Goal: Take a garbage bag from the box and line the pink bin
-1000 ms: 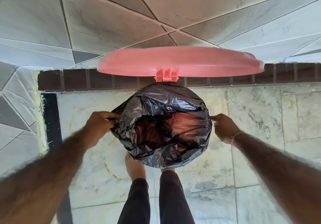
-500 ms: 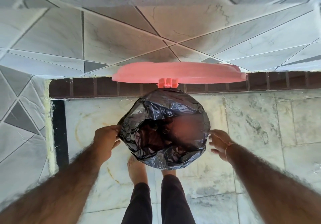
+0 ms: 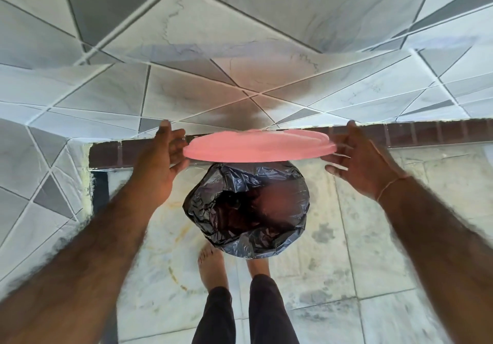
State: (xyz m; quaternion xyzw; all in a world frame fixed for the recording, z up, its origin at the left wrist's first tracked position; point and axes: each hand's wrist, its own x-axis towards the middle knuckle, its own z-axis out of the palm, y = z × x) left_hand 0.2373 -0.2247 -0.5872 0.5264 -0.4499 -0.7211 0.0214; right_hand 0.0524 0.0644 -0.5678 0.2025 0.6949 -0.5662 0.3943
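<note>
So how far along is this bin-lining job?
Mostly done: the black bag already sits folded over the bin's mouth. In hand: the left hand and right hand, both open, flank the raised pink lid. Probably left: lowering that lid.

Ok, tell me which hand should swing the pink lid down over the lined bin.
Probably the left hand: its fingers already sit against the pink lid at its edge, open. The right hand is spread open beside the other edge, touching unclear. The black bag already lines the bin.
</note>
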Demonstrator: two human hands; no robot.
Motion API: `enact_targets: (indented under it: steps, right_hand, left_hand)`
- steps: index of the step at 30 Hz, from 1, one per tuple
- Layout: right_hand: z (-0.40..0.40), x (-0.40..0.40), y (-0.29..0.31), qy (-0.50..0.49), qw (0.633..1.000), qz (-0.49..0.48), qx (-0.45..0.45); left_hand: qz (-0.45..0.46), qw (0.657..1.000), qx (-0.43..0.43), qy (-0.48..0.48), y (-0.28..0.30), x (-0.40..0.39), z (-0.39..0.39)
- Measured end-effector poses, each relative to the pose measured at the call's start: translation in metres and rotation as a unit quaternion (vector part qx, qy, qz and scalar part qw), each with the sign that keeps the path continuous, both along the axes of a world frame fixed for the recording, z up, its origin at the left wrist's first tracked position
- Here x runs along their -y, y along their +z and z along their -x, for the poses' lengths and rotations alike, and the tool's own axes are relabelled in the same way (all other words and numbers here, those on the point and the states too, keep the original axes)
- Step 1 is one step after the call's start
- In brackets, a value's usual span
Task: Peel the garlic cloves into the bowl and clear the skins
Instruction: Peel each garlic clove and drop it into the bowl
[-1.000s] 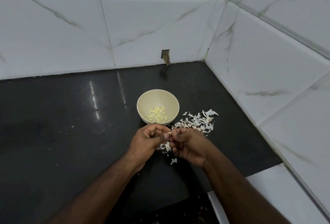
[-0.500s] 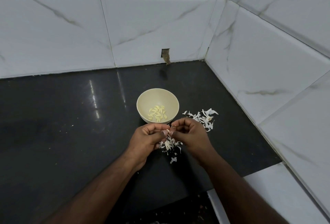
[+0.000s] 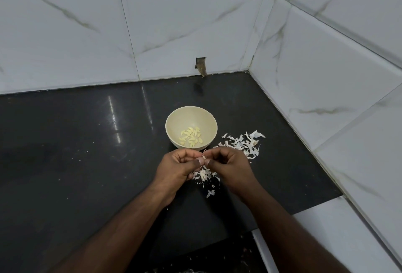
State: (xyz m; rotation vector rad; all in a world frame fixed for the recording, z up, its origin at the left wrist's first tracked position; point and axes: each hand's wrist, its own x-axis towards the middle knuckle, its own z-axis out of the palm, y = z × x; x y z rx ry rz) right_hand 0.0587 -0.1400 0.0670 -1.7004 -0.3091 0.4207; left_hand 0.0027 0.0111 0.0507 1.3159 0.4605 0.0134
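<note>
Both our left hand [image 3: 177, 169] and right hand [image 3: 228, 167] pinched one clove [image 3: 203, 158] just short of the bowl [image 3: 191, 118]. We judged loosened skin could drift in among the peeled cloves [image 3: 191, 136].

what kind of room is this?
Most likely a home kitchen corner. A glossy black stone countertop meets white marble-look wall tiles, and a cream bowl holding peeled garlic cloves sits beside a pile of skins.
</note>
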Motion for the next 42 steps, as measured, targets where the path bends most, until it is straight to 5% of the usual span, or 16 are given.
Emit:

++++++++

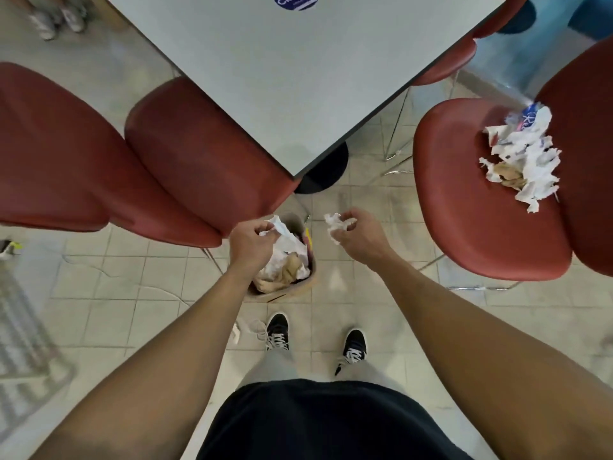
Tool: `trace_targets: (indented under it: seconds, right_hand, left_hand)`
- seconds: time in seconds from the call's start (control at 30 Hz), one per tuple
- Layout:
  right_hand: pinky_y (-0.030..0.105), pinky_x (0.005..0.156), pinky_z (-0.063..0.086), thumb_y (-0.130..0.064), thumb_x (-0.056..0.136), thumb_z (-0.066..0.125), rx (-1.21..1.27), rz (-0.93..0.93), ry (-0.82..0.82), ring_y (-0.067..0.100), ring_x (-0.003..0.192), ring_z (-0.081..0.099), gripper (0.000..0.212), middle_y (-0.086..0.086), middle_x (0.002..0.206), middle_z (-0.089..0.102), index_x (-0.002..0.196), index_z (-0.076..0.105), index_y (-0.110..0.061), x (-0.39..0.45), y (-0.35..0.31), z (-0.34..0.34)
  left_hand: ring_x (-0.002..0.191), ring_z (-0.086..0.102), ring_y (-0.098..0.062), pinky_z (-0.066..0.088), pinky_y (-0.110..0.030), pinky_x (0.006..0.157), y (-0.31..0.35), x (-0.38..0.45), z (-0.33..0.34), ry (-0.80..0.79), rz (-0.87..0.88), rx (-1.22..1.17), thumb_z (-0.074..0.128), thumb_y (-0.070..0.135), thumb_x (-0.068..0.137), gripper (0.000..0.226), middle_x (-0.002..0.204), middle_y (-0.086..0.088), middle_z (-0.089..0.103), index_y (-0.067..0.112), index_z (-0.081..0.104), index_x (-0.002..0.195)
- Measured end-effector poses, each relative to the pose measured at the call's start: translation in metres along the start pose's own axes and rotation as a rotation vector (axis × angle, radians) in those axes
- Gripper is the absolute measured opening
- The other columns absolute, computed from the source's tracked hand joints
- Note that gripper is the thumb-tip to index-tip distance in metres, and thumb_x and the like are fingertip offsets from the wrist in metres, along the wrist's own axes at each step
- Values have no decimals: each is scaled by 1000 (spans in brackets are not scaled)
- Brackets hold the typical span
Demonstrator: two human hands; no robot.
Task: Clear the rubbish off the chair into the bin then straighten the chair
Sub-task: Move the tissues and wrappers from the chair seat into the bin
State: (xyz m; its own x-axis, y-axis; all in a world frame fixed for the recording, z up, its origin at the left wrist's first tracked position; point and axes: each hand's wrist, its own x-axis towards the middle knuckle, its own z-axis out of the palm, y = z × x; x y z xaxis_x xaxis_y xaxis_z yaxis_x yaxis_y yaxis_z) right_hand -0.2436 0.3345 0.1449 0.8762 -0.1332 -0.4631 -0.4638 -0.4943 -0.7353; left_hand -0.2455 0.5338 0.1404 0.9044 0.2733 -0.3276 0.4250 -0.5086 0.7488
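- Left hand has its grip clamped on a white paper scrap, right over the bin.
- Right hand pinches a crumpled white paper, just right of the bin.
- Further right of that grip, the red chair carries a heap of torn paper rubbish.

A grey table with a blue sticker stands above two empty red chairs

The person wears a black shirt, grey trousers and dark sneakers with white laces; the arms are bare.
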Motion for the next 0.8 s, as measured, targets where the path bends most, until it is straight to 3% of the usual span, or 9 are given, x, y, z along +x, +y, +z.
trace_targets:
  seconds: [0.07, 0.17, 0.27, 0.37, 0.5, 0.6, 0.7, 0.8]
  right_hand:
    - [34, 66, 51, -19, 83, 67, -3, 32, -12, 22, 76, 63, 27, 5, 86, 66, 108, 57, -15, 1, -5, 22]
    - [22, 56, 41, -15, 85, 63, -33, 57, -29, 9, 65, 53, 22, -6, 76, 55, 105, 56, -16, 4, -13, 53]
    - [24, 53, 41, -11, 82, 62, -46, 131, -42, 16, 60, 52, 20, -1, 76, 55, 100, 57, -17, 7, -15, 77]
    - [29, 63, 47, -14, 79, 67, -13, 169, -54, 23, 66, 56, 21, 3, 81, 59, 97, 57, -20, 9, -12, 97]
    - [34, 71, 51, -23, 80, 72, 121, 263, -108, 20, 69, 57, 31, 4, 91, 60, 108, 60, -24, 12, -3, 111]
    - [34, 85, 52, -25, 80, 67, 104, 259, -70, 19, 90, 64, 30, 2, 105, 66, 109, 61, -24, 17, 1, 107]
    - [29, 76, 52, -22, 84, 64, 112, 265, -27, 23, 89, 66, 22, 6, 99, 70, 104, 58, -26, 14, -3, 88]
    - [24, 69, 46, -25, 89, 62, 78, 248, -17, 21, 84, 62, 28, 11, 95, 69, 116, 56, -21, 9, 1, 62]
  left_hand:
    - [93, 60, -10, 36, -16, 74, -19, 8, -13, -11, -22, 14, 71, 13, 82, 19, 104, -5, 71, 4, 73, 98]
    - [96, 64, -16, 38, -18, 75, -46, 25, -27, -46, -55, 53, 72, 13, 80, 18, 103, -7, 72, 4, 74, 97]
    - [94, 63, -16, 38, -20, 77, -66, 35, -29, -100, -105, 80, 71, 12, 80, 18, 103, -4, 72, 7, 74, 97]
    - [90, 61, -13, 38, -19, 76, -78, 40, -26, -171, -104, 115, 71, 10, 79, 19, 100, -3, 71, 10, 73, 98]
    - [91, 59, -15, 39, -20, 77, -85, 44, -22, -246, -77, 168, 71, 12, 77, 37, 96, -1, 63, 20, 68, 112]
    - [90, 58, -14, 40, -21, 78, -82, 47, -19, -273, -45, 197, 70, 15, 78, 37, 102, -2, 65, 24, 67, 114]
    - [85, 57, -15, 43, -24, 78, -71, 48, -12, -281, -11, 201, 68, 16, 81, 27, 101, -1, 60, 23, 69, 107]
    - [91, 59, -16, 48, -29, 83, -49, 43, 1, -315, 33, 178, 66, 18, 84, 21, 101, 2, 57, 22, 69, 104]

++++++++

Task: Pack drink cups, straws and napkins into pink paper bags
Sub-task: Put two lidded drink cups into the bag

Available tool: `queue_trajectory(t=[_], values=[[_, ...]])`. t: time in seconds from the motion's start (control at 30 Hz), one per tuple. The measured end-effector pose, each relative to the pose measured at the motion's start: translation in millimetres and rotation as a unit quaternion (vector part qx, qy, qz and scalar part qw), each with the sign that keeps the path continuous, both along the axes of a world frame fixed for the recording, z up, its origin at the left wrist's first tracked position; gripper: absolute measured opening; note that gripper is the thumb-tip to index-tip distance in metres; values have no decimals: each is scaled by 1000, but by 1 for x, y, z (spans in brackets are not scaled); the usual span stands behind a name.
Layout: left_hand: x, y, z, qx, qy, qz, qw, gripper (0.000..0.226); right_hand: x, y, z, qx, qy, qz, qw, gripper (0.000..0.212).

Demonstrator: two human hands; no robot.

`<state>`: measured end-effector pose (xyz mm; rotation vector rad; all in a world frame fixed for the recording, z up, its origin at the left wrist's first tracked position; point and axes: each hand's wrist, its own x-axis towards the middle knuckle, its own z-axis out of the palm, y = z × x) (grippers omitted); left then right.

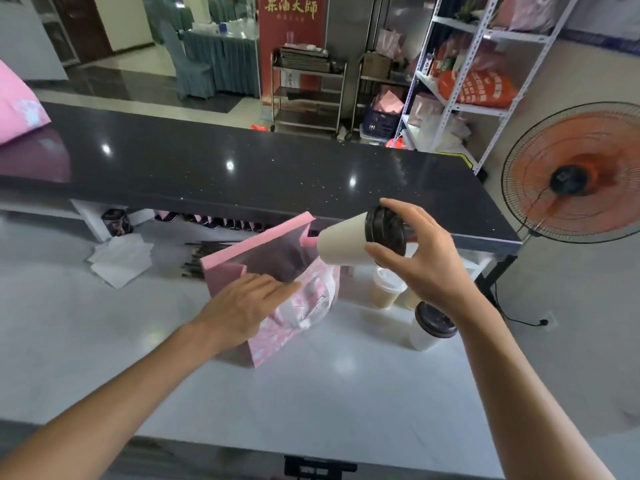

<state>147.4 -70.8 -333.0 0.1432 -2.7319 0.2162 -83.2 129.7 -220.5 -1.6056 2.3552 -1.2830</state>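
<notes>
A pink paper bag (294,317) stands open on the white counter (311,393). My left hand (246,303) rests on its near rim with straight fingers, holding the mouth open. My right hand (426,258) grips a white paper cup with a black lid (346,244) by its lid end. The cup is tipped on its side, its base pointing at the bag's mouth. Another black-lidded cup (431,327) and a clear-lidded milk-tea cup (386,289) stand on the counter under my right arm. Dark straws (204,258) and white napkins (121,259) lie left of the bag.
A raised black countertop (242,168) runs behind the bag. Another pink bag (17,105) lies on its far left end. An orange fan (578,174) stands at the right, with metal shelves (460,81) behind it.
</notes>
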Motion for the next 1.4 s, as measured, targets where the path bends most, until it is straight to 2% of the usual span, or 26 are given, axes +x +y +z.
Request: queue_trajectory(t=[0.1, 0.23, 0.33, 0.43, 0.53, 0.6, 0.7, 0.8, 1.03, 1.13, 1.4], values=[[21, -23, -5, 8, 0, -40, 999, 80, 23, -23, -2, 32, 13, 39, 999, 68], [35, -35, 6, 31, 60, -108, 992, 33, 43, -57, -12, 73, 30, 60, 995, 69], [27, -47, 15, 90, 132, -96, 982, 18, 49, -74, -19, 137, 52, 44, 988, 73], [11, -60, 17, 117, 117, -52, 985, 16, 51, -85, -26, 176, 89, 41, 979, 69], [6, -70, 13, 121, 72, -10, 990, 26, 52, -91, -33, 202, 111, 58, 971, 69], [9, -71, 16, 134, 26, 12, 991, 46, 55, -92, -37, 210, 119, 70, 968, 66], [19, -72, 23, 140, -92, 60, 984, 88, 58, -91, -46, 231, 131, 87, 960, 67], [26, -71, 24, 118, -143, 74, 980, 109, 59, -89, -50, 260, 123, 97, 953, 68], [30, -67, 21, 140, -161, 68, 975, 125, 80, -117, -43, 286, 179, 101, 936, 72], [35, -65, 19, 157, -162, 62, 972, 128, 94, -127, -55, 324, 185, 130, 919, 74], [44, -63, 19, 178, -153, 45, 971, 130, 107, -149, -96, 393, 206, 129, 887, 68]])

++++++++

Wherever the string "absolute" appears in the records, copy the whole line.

- Gripper is the absolute measured opening
- The other columns absolute, computed from the source's tracked hand joints
Available tool: `queue_trajectory(t=[_], values=[[_, ...]])`. t: time in seconds from the motion's start (control at 30 Hz), one per tuple. The measured end-effector pose, each relative to the pose measured at the motion's start: translation in millimetres and rotation as a unit quaternion (vector part qx, qy, qz and scalar part qw), each with the sign that keeps the path continuous, both along the axes of a world frame fixed for the recording, z up, its origin at the left wrist's first tracked position; gripper: absolute measured opening; note that gripper is the thumb-tip to index-tip distance in metres; values have no decimals: each is scaled by 1000, but by 1 for x, y, z (spans in brackets are not scaled); the usual span stands behind a name.

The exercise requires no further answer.